For subscriptions that support delayed consume (see Partitioning filter) and require a checkpoint store, you must use the commit handler. All such subscription types provided by Eventuous use the checkpoint commit handler.
Unless you create your own subscription with such requirements, you don’t need to know the internals of the commit handler. However, you would benefit to know the consequences of delayed event processing with supported subscriptions.
When events get partitioned by the filter, several consumer instances process events in parallel. As a result, each partition will get checkpoints with gaps. When partitioned consumers process events, they run at different speed. Each event inside DelayedConsumeContext is explicitly acknowledged, and when it happens, the checkpoint gets to the commit handler queue. The commit handler then is able to accumulate checkpoints, detect gaps in the sequence, and only store the latest checkpoint in a gap-less sequence.

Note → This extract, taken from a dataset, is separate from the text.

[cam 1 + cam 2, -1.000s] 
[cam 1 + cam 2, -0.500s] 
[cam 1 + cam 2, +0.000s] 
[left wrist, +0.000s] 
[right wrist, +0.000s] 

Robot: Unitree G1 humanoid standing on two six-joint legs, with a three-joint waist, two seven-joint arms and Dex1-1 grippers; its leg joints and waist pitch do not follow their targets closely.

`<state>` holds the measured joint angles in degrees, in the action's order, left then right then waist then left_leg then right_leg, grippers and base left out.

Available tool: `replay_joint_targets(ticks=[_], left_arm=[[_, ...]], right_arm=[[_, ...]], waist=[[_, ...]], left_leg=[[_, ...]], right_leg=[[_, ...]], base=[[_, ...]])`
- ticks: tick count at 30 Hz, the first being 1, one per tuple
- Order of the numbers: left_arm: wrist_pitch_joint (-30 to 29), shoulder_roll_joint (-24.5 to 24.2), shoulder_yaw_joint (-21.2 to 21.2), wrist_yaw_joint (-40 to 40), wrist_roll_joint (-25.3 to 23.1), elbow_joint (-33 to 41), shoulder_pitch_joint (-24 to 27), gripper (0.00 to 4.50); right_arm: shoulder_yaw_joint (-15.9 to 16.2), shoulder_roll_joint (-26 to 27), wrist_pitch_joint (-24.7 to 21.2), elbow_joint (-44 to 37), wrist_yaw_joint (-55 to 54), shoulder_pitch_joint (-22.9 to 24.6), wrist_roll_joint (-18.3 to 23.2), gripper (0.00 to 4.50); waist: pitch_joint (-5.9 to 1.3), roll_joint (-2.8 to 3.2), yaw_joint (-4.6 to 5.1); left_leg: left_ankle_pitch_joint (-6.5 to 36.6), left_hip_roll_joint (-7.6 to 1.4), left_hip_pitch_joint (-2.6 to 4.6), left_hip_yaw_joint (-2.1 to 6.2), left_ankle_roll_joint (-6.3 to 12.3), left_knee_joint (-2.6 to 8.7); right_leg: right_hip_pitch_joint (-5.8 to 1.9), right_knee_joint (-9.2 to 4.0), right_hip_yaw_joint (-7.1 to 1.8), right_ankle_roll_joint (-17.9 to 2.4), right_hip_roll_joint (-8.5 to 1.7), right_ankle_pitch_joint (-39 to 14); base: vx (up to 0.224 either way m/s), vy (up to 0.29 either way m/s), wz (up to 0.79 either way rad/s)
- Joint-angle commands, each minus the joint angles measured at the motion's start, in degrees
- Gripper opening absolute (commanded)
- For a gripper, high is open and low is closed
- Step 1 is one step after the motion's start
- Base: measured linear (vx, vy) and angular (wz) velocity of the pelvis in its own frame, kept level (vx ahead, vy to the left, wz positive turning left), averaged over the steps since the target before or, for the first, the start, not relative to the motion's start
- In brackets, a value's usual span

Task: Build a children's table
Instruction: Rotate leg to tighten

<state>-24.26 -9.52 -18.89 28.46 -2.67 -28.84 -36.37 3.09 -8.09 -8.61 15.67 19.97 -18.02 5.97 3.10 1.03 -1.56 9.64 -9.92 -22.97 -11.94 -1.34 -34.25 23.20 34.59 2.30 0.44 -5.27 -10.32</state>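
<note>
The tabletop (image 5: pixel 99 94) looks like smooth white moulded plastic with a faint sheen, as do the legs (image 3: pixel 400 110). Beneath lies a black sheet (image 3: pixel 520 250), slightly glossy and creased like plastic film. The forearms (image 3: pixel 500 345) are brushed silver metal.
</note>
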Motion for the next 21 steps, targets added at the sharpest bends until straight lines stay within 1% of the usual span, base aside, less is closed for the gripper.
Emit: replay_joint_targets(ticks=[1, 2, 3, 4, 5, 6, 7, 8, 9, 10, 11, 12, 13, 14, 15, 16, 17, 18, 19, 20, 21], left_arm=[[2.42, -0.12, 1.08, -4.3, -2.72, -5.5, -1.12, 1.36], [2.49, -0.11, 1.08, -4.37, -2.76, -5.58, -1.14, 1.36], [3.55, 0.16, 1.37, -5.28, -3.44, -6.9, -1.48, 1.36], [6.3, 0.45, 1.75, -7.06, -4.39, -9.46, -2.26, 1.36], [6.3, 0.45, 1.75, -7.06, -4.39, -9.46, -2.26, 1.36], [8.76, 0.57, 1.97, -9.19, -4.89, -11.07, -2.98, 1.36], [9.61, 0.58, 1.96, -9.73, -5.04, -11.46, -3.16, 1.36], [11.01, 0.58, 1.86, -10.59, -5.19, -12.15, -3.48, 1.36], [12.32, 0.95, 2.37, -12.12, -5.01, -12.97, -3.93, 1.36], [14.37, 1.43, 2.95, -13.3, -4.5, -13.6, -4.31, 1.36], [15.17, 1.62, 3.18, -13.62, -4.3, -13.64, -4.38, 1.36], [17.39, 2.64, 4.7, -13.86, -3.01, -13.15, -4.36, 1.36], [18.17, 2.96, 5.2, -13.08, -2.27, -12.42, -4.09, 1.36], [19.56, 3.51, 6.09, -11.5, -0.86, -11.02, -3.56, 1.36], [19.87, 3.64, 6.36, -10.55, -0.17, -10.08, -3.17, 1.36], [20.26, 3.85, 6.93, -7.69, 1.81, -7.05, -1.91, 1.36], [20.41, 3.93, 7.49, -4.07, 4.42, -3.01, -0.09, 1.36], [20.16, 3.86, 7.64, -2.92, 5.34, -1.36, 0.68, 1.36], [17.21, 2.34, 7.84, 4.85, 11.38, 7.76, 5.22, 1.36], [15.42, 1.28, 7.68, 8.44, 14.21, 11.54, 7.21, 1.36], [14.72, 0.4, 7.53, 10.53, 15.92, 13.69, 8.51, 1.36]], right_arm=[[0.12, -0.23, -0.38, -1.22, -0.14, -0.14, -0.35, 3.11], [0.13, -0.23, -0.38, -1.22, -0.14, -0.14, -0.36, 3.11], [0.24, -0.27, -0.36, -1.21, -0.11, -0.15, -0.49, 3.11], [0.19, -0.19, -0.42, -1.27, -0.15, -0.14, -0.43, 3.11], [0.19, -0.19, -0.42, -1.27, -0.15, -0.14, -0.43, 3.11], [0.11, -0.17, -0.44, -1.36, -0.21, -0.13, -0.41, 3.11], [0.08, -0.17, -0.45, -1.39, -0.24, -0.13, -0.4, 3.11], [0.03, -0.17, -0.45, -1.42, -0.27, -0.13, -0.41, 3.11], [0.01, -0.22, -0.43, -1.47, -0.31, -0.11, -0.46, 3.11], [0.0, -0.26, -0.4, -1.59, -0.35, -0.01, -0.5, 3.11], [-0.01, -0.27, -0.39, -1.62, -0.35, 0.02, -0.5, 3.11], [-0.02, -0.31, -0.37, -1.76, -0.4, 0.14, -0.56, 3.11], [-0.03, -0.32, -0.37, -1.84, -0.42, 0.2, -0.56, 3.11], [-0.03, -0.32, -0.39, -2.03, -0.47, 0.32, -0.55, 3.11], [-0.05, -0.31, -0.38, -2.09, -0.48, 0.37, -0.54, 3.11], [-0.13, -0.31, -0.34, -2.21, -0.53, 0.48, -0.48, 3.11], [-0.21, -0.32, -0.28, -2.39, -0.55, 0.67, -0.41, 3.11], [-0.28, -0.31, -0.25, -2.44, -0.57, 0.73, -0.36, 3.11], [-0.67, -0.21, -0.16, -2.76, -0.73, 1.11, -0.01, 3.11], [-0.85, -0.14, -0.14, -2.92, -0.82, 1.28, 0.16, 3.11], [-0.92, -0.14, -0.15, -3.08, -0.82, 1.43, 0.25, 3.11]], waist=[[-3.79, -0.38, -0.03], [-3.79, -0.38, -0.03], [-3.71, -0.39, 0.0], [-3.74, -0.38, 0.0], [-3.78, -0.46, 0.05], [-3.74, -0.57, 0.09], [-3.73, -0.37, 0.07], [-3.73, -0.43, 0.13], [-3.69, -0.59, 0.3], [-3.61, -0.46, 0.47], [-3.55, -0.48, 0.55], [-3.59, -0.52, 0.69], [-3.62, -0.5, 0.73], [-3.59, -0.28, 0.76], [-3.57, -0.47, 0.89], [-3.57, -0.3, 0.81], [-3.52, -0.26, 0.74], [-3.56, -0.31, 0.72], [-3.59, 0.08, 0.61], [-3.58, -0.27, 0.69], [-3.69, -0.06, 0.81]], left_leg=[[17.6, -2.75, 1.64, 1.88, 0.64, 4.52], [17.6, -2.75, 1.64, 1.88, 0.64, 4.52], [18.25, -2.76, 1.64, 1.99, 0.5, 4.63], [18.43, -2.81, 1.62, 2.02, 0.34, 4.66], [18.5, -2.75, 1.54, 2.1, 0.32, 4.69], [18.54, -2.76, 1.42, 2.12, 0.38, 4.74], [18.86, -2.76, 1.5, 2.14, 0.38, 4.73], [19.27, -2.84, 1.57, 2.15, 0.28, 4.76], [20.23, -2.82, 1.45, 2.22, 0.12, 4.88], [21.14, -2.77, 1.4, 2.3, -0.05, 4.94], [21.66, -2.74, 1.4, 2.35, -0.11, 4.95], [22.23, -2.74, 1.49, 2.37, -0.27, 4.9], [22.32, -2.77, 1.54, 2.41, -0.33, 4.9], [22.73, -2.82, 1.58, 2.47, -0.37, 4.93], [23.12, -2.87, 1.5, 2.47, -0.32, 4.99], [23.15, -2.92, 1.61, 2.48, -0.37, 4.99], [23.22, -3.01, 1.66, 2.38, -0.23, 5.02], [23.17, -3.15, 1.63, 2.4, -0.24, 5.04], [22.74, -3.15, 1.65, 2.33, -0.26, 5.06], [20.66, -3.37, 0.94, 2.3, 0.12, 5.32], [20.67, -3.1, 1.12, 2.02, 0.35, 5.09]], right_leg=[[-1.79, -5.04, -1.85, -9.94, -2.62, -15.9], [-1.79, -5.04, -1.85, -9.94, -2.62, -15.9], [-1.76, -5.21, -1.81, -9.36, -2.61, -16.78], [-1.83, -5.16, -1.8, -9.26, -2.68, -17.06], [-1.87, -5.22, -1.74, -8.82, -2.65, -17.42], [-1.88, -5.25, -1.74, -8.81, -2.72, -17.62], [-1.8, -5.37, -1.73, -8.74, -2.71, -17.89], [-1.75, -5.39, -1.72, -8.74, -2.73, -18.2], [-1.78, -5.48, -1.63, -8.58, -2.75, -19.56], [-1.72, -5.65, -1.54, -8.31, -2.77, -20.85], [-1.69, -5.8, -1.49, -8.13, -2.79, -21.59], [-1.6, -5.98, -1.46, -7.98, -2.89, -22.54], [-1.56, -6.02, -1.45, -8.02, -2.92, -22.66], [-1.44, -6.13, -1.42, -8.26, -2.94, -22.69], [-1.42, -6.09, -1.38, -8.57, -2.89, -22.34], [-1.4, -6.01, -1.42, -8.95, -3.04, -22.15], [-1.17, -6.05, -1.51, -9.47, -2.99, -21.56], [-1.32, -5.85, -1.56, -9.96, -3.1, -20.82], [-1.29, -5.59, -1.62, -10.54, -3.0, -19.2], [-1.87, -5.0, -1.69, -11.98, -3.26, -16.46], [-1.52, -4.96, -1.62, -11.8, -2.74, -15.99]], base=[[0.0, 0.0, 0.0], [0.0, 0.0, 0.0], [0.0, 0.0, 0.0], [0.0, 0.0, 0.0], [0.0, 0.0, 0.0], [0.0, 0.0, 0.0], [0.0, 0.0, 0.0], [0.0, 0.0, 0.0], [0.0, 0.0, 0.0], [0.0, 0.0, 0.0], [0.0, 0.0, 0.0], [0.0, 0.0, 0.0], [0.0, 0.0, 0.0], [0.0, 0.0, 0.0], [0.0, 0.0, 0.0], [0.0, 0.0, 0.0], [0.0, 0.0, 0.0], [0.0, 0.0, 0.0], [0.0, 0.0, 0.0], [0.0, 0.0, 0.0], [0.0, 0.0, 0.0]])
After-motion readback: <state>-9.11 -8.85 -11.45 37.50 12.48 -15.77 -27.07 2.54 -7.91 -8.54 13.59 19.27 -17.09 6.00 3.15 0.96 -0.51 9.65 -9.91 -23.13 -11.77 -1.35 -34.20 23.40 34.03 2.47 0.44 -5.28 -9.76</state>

As we talk about gaps, you might face a situation when the commit handler has a list of uncommitted checkpoints with gaps, and the application stops. When this happens, some events were already processed, whilst checkpoints for those events remain in-flight. When the application restarts, it loads the checkpoint that points to some position in the stream that is earlier than positions of already processed events. Because of that, some events will be processed by event handlers again. Therefore, you need to make sure that your event handlers are idempotent, so when the same events are processed again, the result of the processing won’t create any undesired side effects.